Stochastic Production Planning with Regime Switching: Numerical and Sensitivity Analysis, Optimal Control, and Python Implementation
Dragos-Patru Covei
TL;DR
This paper develops a stochastic production planning framework with regime switching to capture economic cycles, modeling inventory dynamics under regime-dependent volatility and discounting. The authors formulate a quadratic cost objective and derive a regime-dependent pair of HJB equations, which are transformed into a solvable elliptic PDE system for transformed variables $u_1,u_2$. A constructive monotone-iterative numerical scheme is proposed to compute the value functions $z_1,z_2$ and the associated optimal production policies $p_1^*,p_2^*$, with a detailed procedure to determine auxiliary parameters $K_1,K_2$ and to simulate inventory trajectories. Sensitivity analysis and model comparisons reveal conservative behavior of regime-switching models relative to static ones, and the work offers practical guidance for production planning under fluctuating economic conditions, along with clear pathways for extensions such as correlated noise and alternative loss functions.
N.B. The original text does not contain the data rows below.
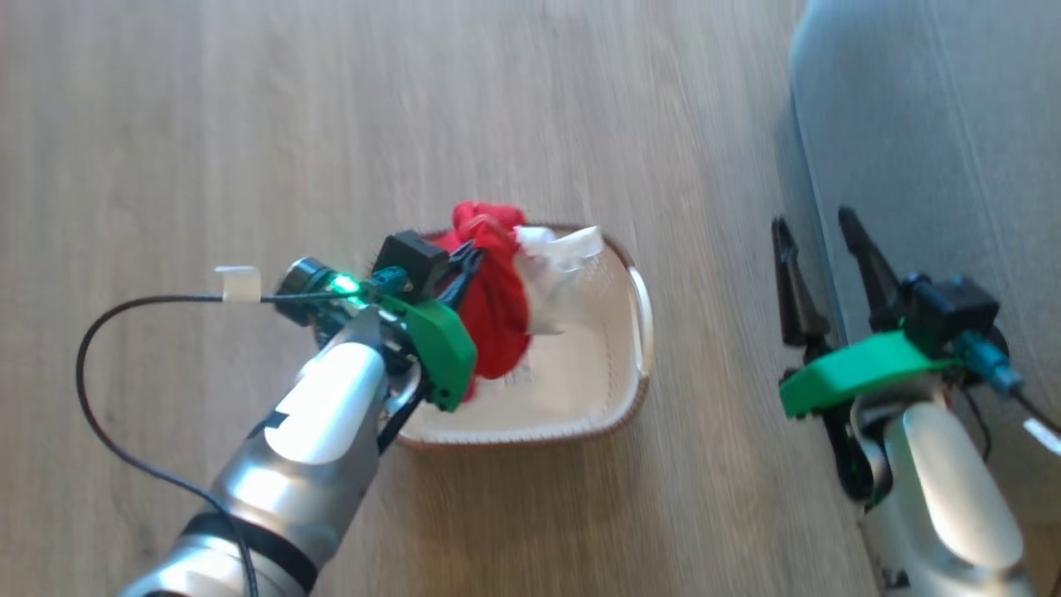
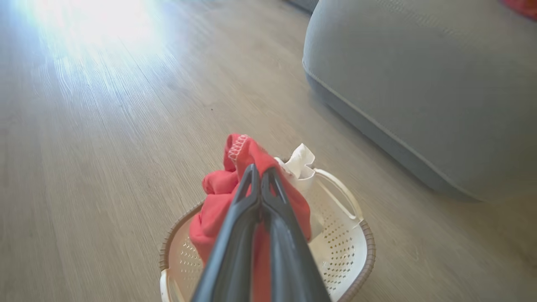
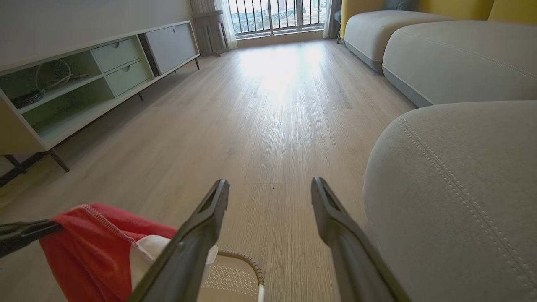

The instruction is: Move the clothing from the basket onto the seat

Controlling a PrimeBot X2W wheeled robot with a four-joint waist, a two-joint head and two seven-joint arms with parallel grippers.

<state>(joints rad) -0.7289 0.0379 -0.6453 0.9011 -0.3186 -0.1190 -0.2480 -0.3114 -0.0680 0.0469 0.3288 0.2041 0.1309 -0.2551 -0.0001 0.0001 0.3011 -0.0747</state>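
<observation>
Wood-look flooring covers most of the head view. Grey upholstery of the seat takes the right edge of the frame, with a pale seam along its rounded side. Just below centre the cream basket, brown-rimmed, stands on the floor, apart from the seat. Red clothing with a white part hangs bunched over the basket, its top raised above the rim. The left gripper pinches it, fingers pressed together on the fabric. At lower right, the right gripper has its fingers spread apart, holding nothing, beside the seat's edge.
</observation>
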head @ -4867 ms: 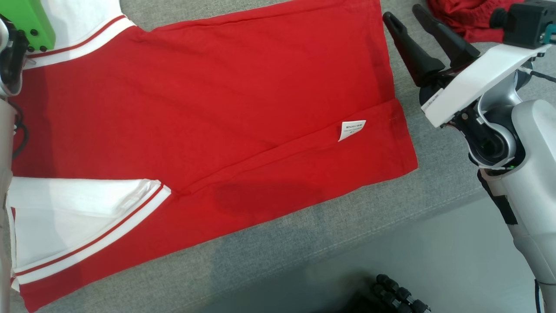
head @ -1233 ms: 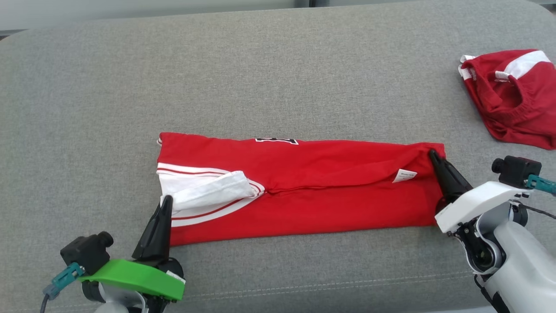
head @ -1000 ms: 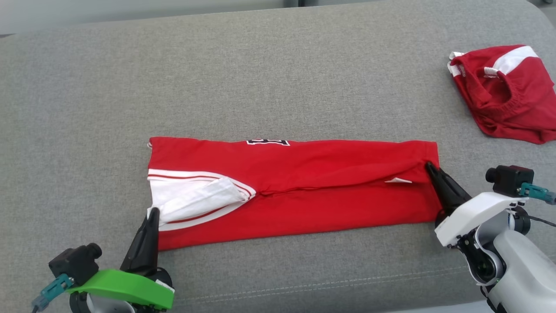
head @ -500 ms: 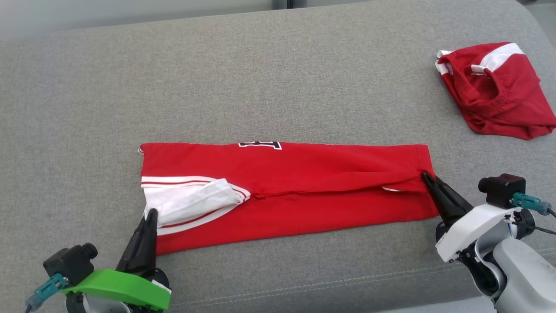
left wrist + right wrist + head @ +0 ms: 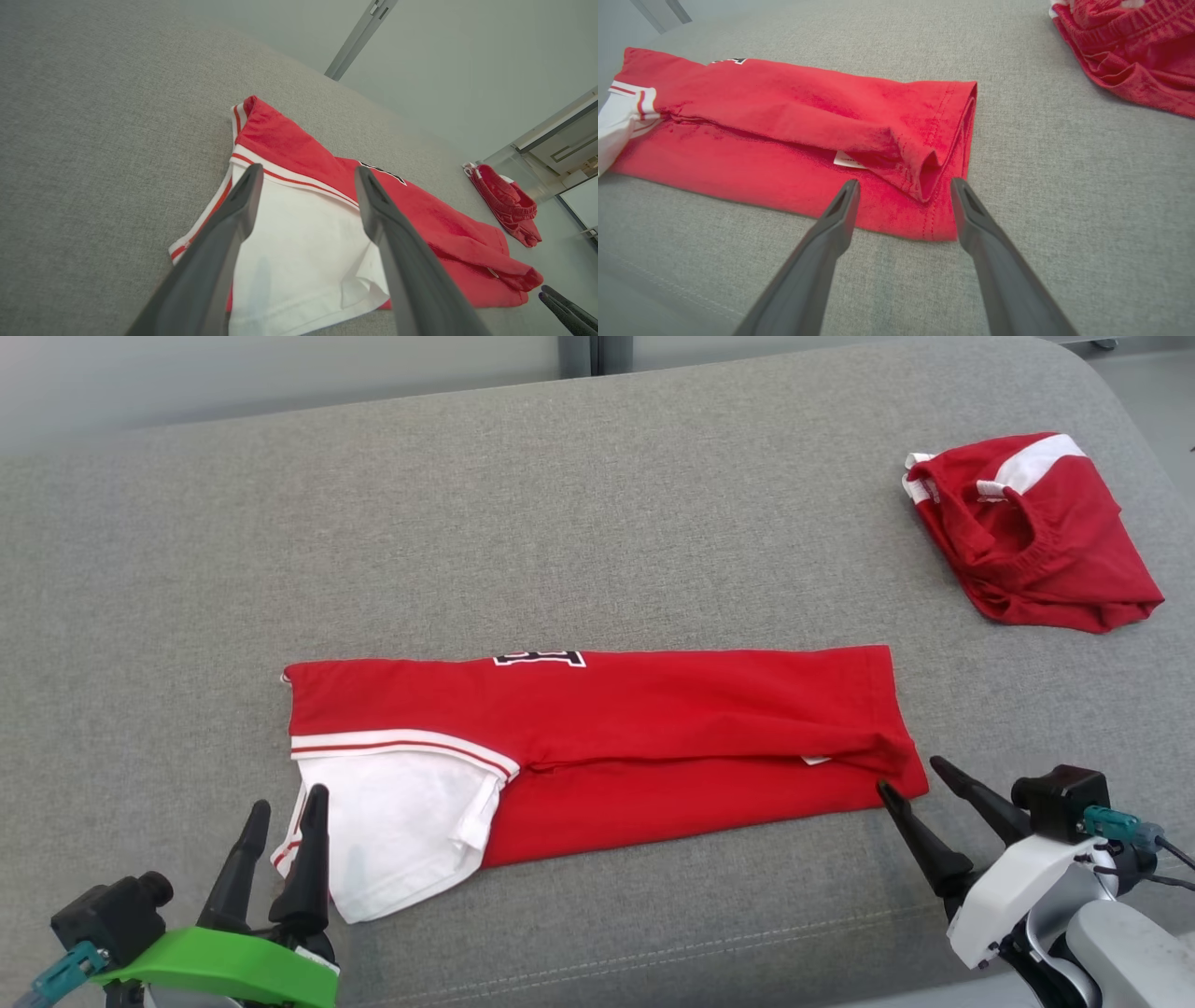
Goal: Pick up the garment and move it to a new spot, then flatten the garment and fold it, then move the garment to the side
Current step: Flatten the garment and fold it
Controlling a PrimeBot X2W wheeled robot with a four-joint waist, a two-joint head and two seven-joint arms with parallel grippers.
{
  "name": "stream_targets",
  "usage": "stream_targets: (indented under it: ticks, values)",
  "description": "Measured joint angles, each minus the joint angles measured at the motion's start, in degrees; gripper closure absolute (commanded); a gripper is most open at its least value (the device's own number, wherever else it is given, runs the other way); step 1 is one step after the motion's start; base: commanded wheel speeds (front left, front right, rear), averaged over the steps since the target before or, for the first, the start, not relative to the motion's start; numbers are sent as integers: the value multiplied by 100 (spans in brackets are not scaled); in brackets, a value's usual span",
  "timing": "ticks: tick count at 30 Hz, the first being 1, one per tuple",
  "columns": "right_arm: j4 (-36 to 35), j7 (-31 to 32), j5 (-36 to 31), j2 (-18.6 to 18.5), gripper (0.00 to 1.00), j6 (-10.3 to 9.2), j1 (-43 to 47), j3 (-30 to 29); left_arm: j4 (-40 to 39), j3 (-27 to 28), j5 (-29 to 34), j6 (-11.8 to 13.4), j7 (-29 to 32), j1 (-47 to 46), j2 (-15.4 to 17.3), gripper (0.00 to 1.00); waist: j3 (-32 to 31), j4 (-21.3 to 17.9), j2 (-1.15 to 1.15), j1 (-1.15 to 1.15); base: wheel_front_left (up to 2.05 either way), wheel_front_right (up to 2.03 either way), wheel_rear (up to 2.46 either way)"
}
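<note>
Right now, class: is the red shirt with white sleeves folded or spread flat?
Folded: the red white-sleeved shirt lies as a long narrow band, one layer doubled over another.

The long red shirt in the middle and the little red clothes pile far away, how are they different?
The long shirt lies flat, folded into a strip; the pile is bunched up. The long shirt shows a big white sleeve; the pile just a white stripe. Both are red and white, on the grey cushion.
</note>
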Motion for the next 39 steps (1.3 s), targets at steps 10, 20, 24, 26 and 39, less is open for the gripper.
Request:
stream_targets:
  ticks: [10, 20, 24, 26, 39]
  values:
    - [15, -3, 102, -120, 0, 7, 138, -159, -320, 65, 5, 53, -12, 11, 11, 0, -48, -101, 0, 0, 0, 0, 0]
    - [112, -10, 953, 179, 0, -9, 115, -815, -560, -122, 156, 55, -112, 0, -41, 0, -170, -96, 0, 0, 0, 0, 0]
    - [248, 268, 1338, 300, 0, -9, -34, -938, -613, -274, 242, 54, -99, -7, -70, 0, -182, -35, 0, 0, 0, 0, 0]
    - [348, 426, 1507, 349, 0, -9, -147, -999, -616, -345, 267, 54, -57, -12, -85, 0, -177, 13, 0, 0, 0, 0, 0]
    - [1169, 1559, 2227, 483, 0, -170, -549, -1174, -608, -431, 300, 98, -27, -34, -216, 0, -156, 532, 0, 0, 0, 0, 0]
The study bridges theory and practice by providing an implementable Python pipeline for solving the PDEs and evaluating policy performance across regimes.
Abstract
This study investigates a stochastic production planning problem with regime-switching parameters, inspired by economic cycles impacting production and inventory costs. The model considers types of goods and employs a Markov chain to capture probabilistic regime transitions, coupled with a multidimensional Brownian motion representing stochastic demand dynamics. The production and inventory cost optimization problem is formulated as a quadratic cost functional, with the solution characterized by a regime-dependent system of elliptic partial differential equations (PDEs). Numerical solutions to the PDE system are computed using a monotone iteration algorithm, enabling quantitative analysis. Sensitivity analysis and model risk evaluation illustrate the effects of regime-dependent volatility, holding costs, and discount factors, revealing the conservative bias of regime-switching models when compared to static alternatives. Practical implications include optimizing production strategies under fluctuating economic conditions and exploring future extensions such as correlated Brownian dynamics, non-quadratic cost functions, and geometric inventory frameworks. This research bridges the gap between theoretical modeling and practical applications, offering a robust framework for dynamic production planning.